In “More Growth Ahead for Ninth District States” (p. 8), Todd and Amirizadeh discuss the unconditional outlook for nonagricultural activity in Minnesota, Montana, North Dakota, South Dakota, and Wisconsin based on their new BVAR models for these states and on Litterman’s U.S. model. Given the strength Litterman’s model predicts for the national economy, it is not surprising that Todd and Amirizadeh’s models predict considerable strength for the region. What is somewhat surprising, however, is the dispersion of growth rates across states; nonfarm employment growth in 1985 and 1986 is predicted to range from an average of about 1.5 percent in Montana and South Dakota to over 3.5 percent in Minnesota.
In “Improving Economic Forecasting With Bayesian Vector Autoregression” (p. 18), Todd describes the BVAR modeling technique and the accuracy of its forecasts. He first explains how forecasting models generally blend a modeler’s prior knowledge with data to estimate the relationships among a model’s variables.
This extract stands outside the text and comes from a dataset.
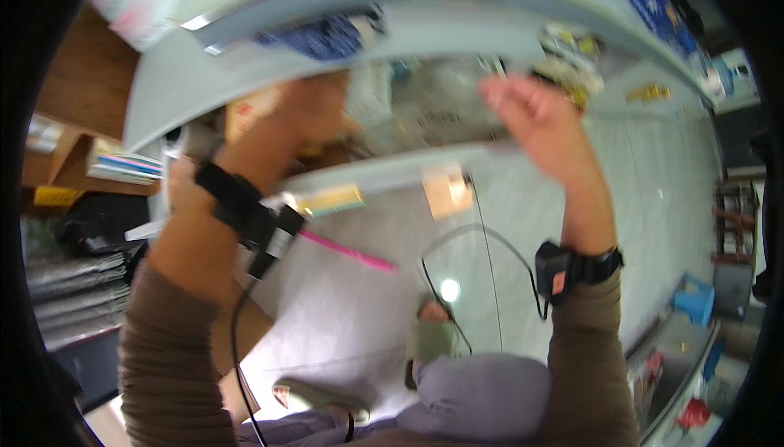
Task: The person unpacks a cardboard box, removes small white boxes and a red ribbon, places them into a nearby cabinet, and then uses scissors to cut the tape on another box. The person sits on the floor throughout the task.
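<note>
My left hand [318, 110], blurred by motion, reaches over a long grey shelf unit, beside a yellowish box [245, 113] that bears writing; whether it holds anything is unclear. My right hand [527, 104] is raised at the right, its fingers bent and close together near some clear plastic packaging [435, 104] in the shelf. I cannot tell whether anything is between those fingers. Behind them on the shelf lies a blue patterned cloth item [331, 36]. Small packets [569, 61] in white and yellow lie beyond my right hand. Both wrists wear black strapped devices with cables.
A brown wooden shelf [86, 73] with booklets [125, 162] stands at the left, above stacked grey goods [79, 294]. A pink strip [349, 251] shows below my left hand. Black cables hang from my wrists. A blue plastic stool [695, 300] stands on the tiled floor [649, 202] at the right.
</note>
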Tool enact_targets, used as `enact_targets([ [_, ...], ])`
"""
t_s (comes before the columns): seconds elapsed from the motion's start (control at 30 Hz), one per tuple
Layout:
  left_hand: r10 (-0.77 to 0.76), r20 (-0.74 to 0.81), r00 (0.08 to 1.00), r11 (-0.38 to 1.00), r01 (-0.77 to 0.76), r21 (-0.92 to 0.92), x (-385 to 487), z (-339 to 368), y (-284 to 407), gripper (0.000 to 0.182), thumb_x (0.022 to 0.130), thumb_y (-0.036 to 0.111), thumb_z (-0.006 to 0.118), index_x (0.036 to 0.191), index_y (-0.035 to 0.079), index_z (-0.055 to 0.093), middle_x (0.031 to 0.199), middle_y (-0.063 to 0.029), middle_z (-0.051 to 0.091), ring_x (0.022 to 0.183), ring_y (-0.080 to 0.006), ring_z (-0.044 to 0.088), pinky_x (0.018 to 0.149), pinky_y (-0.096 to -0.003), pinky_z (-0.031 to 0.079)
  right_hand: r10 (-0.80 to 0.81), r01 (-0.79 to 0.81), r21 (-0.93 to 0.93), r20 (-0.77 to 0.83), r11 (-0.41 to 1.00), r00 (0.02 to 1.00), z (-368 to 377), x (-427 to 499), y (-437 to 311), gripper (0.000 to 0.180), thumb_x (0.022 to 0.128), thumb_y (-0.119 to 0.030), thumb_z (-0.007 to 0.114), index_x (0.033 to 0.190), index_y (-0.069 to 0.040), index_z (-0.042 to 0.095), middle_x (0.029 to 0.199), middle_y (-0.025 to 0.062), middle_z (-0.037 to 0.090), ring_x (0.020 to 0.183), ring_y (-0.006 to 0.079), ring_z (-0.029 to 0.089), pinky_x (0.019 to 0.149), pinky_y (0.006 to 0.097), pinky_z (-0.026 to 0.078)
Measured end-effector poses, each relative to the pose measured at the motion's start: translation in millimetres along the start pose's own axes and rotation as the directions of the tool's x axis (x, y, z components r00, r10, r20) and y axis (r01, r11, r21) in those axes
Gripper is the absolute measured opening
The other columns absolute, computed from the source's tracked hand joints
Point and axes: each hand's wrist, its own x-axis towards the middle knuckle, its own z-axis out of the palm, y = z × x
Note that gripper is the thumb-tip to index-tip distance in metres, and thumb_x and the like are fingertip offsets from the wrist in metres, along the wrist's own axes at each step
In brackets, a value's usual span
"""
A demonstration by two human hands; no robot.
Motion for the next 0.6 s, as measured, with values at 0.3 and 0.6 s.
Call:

After arguing that BVAR models allow the modeler’s knowledge to be represented in the most flexible and accurate way, he illustrates how they do that by describing the steps involved in constructing one kind of BVAR model. He concludes the article with some evidence that the accuracy of BVAR model forecasts compares favorably with that of forecasts generated by other methods, even when those other methods include the judgment of the modelers.
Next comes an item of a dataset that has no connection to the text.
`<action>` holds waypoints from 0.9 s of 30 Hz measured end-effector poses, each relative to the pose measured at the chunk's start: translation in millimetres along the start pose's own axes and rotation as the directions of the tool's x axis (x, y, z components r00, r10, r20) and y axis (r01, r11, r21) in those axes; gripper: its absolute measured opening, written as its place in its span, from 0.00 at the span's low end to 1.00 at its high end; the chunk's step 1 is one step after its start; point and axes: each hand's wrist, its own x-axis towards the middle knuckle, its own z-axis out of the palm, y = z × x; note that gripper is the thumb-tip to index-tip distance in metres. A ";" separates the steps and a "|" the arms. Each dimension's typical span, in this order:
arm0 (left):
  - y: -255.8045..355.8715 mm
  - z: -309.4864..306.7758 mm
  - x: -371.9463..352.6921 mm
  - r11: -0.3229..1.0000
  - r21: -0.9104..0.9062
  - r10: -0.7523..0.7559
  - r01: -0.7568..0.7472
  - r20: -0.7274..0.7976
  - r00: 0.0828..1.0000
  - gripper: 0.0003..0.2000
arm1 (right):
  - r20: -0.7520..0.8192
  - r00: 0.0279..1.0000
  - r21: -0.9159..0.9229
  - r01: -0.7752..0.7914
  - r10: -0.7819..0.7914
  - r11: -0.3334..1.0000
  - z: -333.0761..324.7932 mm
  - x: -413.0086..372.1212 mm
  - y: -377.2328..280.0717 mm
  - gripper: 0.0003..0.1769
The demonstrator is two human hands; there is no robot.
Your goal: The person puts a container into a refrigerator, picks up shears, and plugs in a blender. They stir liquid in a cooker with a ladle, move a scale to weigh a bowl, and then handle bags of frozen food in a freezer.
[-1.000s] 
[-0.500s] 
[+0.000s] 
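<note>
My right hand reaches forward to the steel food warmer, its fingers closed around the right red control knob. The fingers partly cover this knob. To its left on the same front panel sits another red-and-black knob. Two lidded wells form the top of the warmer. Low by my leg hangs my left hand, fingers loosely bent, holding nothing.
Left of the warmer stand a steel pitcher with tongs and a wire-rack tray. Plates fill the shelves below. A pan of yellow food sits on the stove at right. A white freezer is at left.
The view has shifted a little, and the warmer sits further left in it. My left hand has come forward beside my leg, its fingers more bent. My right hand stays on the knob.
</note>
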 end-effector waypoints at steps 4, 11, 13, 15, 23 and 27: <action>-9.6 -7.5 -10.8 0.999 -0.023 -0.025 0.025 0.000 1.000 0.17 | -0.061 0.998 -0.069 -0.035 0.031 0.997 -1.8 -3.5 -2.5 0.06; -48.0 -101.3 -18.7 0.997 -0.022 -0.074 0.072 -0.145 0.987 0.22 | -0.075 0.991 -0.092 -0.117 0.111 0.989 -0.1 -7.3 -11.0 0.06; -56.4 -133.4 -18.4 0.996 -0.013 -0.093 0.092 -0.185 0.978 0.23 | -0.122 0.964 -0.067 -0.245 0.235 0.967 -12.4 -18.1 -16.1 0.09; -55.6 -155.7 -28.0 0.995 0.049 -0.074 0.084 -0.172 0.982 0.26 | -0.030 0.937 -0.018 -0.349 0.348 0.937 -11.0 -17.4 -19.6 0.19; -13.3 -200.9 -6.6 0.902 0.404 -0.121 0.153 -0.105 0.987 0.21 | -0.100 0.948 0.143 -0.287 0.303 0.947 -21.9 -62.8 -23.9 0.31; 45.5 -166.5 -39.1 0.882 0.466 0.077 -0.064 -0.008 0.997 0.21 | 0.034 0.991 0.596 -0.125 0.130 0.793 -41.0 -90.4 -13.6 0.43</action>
In “Forecasting and Policy Analysis With Bayesian Vector Autoregression Models” (p. 30), Litterman argues that BVAR models can be useful in generating forecasts that are conditional on alternative policies. These conditional forecasts can help monetary policymaking as it is currently formulated. Monetary policy decisions usually are made by considering (among other things) answers to two types of questions:
1. What is the economic outlook if policy is unchanged?
2. How will the outlook change under alternative policies?
Given answers to such questions, the policymaker chooses the best policy by selecting the one associated with the most favorable outlook. In the first three articles in this issue, the authors argue that BVAR models are useful in answering the first type of question. In this article, Litterman argues that they can also be useful in answering the second.
(Documentation of the national and state BVAR models will be available in technical appendixes prepared by Litterman, Todd, Amirizadeh, and Susan J. Mendesh, research associate. Please direct requests for these appendixes to the Research Department of the Minneapolis Fed.)
The views expressed herein are those of the authors and not necessarily those of the Federal Reserve Bank of Minneapolis or the Federal Reserve System.